Le repas avec protéines végétales, une occasion de revaloriser l’image du chef en restauration collective…
Les chefs cuisiniers présent ne s’en cachent pas, le courrier de l’Etat les obligeant à passer à un repas végétarien hebdomadaire dès novembre 2019 est plutôt mal passé. Cependant, dans la pratique, et après une formation, ou “après avoir tout simplement goûté”, Grégory Houssine confie qu’ils ont pris cela comme une invitation à cuisiner davantage.
Du côté de James Frodeau, il propose depuis dix ans une alternative avec protéines végétales aux lycéens du Bois d’Amour.
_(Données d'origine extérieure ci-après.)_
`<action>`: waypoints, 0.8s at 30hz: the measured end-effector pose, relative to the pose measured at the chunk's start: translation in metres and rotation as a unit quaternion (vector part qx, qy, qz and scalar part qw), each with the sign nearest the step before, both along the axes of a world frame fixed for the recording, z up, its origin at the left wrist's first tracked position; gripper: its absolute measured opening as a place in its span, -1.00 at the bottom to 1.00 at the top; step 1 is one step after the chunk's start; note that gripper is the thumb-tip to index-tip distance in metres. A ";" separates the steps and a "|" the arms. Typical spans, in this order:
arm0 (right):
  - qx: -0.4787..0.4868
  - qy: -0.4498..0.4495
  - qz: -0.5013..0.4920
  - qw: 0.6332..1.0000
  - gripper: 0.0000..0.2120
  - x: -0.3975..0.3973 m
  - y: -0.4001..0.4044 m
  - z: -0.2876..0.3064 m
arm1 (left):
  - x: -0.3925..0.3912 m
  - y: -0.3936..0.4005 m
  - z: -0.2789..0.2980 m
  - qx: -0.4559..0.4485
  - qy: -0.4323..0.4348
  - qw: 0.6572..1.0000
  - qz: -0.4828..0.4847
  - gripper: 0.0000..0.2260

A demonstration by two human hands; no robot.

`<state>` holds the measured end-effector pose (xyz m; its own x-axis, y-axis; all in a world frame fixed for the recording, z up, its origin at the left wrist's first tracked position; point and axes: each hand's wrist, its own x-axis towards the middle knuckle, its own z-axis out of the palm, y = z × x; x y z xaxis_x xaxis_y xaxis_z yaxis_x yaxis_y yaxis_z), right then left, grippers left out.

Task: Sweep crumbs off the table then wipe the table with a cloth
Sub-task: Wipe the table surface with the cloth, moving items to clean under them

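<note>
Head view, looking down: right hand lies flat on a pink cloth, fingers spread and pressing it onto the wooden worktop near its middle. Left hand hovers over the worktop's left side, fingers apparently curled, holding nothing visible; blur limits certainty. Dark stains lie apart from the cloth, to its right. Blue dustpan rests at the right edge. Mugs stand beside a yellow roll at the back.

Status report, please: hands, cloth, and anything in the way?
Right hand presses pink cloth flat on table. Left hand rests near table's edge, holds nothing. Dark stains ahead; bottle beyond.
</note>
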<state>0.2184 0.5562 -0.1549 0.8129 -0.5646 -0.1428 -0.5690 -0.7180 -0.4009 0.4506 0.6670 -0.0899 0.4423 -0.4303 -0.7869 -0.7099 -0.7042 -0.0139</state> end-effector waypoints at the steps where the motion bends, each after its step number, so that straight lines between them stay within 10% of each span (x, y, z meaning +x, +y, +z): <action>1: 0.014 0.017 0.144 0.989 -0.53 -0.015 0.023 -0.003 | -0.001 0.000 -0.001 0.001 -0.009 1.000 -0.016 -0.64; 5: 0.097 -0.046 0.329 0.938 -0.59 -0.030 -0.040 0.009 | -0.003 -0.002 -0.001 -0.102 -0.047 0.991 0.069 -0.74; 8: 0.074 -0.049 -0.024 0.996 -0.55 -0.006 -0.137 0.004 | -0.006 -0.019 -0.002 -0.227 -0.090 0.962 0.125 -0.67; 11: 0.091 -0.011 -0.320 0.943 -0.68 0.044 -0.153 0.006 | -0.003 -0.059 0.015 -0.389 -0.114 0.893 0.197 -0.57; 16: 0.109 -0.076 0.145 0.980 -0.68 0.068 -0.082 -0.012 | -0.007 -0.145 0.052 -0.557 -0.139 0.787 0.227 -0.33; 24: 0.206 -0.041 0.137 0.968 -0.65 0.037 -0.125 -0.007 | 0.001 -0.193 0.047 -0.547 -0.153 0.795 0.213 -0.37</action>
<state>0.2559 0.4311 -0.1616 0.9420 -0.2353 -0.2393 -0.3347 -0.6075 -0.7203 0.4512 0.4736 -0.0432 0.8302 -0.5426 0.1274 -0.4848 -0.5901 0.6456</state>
De plus, depuis quatre ans, il propose aussi un menu végétarien hebdomadaire. En effet, pour lui, l’enjeu du repas avec protéines végétales c’est de cuisiner, et non plus d’assembler. C’est une invitation à la créativité culinaire. En effet, cela l’incite à aller chercher des idées dans la cuisine du monde.
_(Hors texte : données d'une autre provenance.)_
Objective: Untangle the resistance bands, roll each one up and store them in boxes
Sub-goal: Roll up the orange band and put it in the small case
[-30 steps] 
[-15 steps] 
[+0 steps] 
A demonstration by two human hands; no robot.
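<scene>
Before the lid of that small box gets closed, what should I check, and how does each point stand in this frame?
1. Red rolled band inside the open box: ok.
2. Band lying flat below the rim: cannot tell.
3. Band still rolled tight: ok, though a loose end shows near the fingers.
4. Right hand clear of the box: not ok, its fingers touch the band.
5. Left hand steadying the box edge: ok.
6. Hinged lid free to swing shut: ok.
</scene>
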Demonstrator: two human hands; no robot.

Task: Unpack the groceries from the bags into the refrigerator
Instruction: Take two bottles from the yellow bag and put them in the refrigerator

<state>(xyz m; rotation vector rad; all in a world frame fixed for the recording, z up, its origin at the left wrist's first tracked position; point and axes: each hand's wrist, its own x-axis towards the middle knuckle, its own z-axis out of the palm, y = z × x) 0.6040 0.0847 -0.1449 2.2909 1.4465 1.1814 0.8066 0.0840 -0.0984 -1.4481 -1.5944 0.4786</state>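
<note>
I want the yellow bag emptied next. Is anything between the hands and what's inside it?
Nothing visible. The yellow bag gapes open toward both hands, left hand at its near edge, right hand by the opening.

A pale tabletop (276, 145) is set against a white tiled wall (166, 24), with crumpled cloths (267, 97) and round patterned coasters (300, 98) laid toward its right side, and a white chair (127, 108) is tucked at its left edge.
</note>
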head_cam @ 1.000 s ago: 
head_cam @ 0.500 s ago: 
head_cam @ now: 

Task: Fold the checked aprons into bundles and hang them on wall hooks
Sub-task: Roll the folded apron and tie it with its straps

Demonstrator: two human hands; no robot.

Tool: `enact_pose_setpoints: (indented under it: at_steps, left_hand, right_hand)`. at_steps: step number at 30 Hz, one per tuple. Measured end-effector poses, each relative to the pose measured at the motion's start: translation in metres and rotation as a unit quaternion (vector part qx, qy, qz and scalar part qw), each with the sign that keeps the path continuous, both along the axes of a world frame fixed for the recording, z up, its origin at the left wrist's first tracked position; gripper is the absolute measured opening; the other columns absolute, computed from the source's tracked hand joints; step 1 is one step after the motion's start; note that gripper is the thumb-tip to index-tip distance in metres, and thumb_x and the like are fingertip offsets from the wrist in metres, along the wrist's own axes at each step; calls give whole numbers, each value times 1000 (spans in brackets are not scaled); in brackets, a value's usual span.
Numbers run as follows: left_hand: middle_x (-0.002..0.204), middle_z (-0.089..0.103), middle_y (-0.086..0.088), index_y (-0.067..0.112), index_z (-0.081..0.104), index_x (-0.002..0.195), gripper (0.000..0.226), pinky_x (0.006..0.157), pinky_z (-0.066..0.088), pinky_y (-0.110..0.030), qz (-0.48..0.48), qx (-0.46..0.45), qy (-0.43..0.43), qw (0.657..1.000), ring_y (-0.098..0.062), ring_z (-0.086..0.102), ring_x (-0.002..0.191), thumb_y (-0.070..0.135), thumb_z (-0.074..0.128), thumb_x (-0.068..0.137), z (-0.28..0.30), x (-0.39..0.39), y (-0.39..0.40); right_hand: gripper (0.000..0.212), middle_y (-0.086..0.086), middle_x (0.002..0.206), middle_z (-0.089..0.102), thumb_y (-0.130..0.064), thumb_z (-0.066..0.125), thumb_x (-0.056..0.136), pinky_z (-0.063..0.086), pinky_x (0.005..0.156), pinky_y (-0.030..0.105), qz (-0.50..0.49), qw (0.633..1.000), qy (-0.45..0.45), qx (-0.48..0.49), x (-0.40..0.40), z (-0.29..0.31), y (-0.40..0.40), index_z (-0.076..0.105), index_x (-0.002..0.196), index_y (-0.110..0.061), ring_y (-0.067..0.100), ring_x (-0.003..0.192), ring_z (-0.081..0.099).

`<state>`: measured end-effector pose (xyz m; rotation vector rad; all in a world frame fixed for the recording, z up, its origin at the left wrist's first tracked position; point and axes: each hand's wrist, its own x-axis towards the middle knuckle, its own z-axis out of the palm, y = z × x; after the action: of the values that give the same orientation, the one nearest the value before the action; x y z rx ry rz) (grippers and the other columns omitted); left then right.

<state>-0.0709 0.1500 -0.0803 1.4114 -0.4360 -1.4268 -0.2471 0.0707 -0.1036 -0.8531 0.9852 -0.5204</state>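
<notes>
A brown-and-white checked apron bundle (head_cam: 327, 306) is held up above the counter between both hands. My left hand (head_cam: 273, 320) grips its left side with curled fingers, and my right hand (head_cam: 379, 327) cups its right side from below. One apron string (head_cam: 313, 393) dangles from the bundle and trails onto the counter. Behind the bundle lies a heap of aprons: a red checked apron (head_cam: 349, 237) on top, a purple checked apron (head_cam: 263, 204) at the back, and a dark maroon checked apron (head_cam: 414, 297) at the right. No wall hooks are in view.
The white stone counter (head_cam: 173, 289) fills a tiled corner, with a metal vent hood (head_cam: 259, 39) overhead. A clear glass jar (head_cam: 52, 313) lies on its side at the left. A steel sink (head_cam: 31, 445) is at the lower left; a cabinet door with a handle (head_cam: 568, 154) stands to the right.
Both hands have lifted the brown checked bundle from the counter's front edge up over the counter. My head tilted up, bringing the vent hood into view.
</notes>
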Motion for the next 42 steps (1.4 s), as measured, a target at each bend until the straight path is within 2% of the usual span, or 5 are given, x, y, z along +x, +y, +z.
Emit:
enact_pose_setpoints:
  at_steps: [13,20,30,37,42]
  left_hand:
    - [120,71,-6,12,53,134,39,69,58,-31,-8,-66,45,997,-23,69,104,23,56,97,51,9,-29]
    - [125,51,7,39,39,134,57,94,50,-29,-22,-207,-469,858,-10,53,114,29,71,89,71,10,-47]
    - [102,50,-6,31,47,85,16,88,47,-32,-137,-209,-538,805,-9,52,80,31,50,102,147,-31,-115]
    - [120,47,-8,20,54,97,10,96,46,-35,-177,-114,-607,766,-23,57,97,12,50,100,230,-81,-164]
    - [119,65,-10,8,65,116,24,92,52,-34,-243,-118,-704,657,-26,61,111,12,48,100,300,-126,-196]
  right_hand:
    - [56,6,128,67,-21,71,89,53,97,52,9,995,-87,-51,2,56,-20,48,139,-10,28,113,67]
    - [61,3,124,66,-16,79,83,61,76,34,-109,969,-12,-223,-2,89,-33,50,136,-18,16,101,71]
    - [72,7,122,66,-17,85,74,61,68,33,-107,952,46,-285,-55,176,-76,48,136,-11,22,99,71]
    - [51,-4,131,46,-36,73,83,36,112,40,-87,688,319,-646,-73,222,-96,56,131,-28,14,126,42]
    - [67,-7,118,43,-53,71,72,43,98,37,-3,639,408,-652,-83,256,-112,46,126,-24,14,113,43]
Après les interventions des élus et techniciens poitevins et du Centre Ressource d’Ecologie Pédagogique d’AQuitaine (CREPAQ), du matin, place à l’action pour les participants. Tout d’abord, un atelier pour utiliser tous ses sens en cuisine. Il permet en effet de réfléchir à la valorisation des produits auprès des enfants. Puis, un atelier de composition des menus végétariens. Ses objectifs ? Apprendre à équilibrer les apports nutritionnels et maîtriser l’empreinte carbone de l’assiette.
Les recettes sont à retrouver ici et ici.
…et l’attractivité du métier ?
Ainsi, faire des repas végétariens c’est cuisiner plus en retrouvant le plaisir des savoir-faire et de l’apprentissage continu… Mais comment faire dans une situation déjà très tendue dans la profession, où les établissements ont du mal à recruter. Et doivent parfois assembler et acheter du transformé par manque de personnel ?
La réponse figure sans doute dans l’évolution de la formation initiale. En effet, Jean-Yves Delamaide, directeur délégué aux formations professionnelles et technologiques au Lycée Kyoto, présente le projet d’Ecole régionale de la restauration collective de la Région et dont son financement est de 100 000 euros. Ainsi, la carte des formations pourrait faire la part belle au travail et à l’adaptation des menus aux produits végétaux de saison. Une occasion selon lui, de rendre plus attractive la profession auprès des jeunes diplômés des lycées hôteliers. C’est d’ailleurs une cause chère au grand chef cuisinier Régis Marcon. Il a été juré en 2021 du 1er Concours “chefs et équipiers de cuisine des lycées”.